* Try it *
Your reply should reproduce the data below without a single alteration, apart from dropping the images.

━━━━

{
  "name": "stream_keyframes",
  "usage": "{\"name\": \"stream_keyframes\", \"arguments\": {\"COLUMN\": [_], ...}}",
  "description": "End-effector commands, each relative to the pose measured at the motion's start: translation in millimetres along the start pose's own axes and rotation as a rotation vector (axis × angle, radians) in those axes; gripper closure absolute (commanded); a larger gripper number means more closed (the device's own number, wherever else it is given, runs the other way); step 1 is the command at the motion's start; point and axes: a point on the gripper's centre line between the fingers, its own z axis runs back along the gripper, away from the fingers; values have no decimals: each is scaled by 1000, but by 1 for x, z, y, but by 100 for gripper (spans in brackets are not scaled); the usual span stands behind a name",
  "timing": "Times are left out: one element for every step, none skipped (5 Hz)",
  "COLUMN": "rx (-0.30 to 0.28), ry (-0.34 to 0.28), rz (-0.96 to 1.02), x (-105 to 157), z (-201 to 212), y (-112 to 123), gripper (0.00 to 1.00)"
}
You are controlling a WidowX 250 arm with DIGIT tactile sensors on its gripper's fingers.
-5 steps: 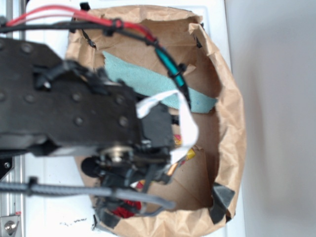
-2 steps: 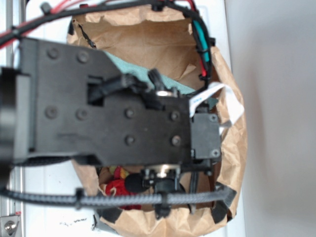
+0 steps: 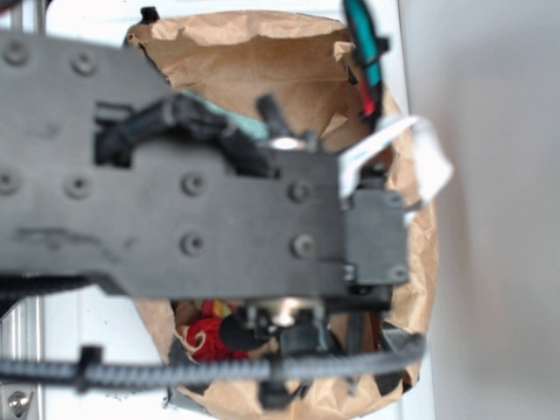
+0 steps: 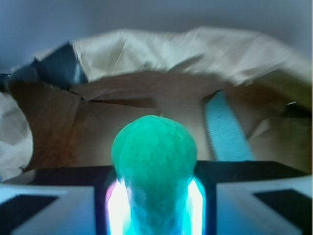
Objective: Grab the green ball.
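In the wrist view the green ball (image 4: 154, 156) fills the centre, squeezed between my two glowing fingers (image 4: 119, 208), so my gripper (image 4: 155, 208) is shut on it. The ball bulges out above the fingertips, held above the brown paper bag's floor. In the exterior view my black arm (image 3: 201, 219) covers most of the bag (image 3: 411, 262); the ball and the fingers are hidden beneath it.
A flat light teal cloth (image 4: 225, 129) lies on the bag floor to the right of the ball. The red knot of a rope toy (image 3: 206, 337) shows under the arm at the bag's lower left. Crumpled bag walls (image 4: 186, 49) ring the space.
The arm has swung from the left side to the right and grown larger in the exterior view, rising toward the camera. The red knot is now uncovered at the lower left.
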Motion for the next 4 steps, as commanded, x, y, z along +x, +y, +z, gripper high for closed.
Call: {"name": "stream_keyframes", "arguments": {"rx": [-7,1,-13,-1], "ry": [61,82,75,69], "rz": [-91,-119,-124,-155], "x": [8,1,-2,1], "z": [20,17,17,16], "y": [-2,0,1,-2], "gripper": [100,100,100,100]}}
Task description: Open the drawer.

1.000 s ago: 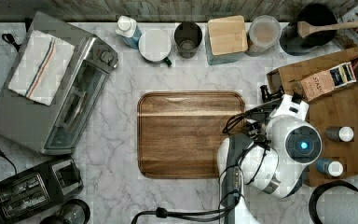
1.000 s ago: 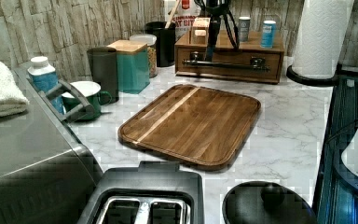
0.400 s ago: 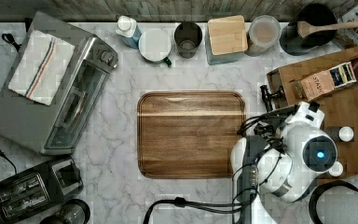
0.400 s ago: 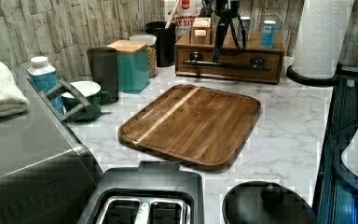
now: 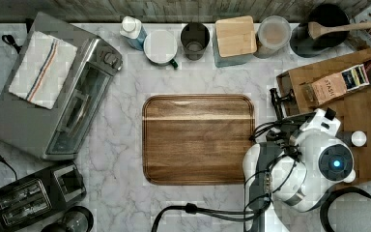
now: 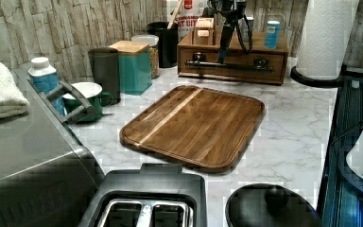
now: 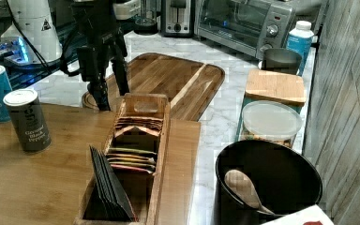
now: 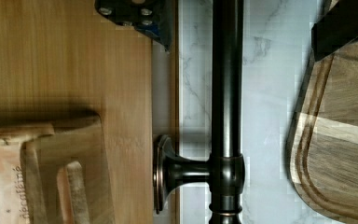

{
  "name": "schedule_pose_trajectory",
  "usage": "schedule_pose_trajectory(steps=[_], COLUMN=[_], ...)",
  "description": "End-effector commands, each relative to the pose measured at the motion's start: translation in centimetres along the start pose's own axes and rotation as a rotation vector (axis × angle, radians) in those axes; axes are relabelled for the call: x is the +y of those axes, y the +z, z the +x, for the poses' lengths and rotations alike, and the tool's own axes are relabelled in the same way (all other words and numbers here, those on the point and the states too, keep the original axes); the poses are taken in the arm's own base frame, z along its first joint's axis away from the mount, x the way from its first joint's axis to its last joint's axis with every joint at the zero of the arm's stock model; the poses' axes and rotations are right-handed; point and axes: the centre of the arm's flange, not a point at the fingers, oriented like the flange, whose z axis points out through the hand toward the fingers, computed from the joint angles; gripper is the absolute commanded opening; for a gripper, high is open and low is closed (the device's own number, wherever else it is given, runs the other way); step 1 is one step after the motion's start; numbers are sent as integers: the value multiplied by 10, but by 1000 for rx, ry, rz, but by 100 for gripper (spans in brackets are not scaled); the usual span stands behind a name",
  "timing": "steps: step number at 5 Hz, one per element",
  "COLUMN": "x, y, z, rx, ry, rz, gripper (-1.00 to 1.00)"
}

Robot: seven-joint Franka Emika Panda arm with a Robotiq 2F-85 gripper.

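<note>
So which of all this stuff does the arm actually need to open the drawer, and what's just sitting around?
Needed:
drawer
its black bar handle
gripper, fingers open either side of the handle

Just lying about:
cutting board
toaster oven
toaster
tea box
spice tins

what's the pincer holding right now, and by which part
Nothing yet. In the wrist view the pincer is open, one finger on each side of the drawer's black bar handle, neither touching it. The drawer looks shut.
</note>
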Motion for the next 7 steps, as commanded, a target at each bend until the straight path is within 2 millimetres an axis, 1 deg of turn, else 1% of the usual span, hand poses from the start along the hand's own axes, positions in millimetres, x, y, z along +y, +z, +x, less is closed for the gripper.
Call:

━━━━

* Problem solution *
{
  "name": "stream_keyframes",
  "usage": "{\"name\": \"stream_keyframes\", \"arguments\": {\"COLUMN\": [_], ...}}",
  "description": "End-effector commands, each relative to the pose measured at the motion's start: translation in millimetres along the start pose's own axes and rotation as a rotation vector (axis × angle, radians) in those axes; gripper closure absolute (commanded); a larger gripper number means more closed (the device's own number, wherever else it is given, runs the other way); step 1 is the command at the motion's start; point and axes: a point on the gripper's centre line between the fingers, its own z axis runs back along the gripper, away from the fingers; values have no decimals: each is scaled by 1000, but by 1 for x, z, y, but by 100 for gripper (spans in brackets are not scaled); the usual span stands behind a name",
  "timing": "Times are left out: one element for every step, none skipped (5 Hz)",
  "COLUMN": "rx (-0.30 to 0.28), ry (-0.34 to 0.28), rz (-0.96 to 1.02), x (-105 to 157), z (-201 to 212), y (-112 to 123), gripper (0.00 to 1.00)"
}
You are controlling a WidowX 250 arm with DIGIT tactile sensors on its gripper's fingers.
-5 steps: 
-2 steps: 
+0 steps: 
+0 steps: 
Objective: Grab the green ball.
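In the wrist view the green ball (image 4: 154, 156) fills the centre, squeezed between my two glowing fingers (image 4: 119, 208), so my gripper (image 4: 155, 208) is shut on it. The ball bulges out above the fingertips, held above the brown paper bag's floor. In the exterior view my black arm (image 3: 201, 219) covers most of the bag (image 3: 411, 262); the ball and the fingers are hidden beneath it.
A flat light teal cloth (image 4: 225, 129) lies on the bag floor to the right of the ball. The red knot of a rope toy (image 3: 206, 337) shows under the arm at the bag's lower left. Crumpled bag walls (image 4: 186, 49) ring the space.
The arm has swung from the left side to the right and grown larger in the exterior view, rising toward the camera. The red knot is now uncovered at the lower left.
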Motion for the next 4 steps, as commanded, x, y, z along +x, +y, +z, gripper high for closed.
Call: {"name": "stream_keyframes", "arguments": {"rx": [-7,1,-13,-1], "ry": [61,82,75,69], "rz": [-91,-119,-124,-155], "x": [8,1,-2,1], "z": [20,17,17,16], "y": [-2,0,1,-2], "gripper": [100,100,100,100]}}
Task description: Open the drawer.

1.000 s ago: 
1.000 s ago: 
0.400 s ago: 
0.400 s ago: 
now: 
now: 
now: 
now: 

{
  "name": "schedule_pose_trajectory",
  "usage": "schedule_pose_trajectory(steps=[_], COLUMN=[_], ...)",
  "description": "End-effector commands, each relative to the pose measured at the motion's start: translation in centimetres along the start pose's own axes and rotation as a rotation vector (axis × angle, radians) in those axes; axes are relabelled for the call: x is the +y of those axes, y the +z, z the +x, for the poses' lengths and rotations alike, and the tool's own axes are relabelled in the same way (all other words and numbers here, those on the point and the states too, keep the original axes); the poses are taken in the arm's own base frame, z along its first joint's axis away from the mount, x the way from its first joint's axis to its last joint's axis with every joint at the zero of the arm's stock model; the poses' axes and rotations are right-handed; point and axes: the centre of the arm's flange, not a point at the fingers, oriented like the flange, whose z axis points out through the hand toward the fingers, computed from the joint angles; gripper is the absolute commanded opening; for a gripper, high is open and low is closed (the device's own number, wherever else it is given, runs the other way); step 1 is one step after the motion's start; numbers are sent as integers: the value multiplied by 10, but by 1000 for rx, ry, rz, but by 100 for gripper (spans in brackets are not scaled); the usual span stands behind a name",
  "timing": "steps: step number at 5 Hz, one per element",
  "COLUMN": "x, y, z, rx, ry, rz, gripper (-1.00 to 1.00)"
}

Robot: seven-joint Franka Emika Panda arm with a Robotiq 2F-85 gripper.

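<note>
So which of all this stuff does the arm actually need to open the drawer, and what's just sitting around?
Needed:
drawer
its black bar handle
gripper, fingers open either side of the handle

Just lying about:
cutting board
toaster oven
toaster
tea box
spice tins

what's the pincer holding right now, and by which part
Nothing yet. In the wrist view the pincer is open, one finger on each side of the drawer's black bar handle, neither touching it. The drawer looks shut.
</note>
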Motion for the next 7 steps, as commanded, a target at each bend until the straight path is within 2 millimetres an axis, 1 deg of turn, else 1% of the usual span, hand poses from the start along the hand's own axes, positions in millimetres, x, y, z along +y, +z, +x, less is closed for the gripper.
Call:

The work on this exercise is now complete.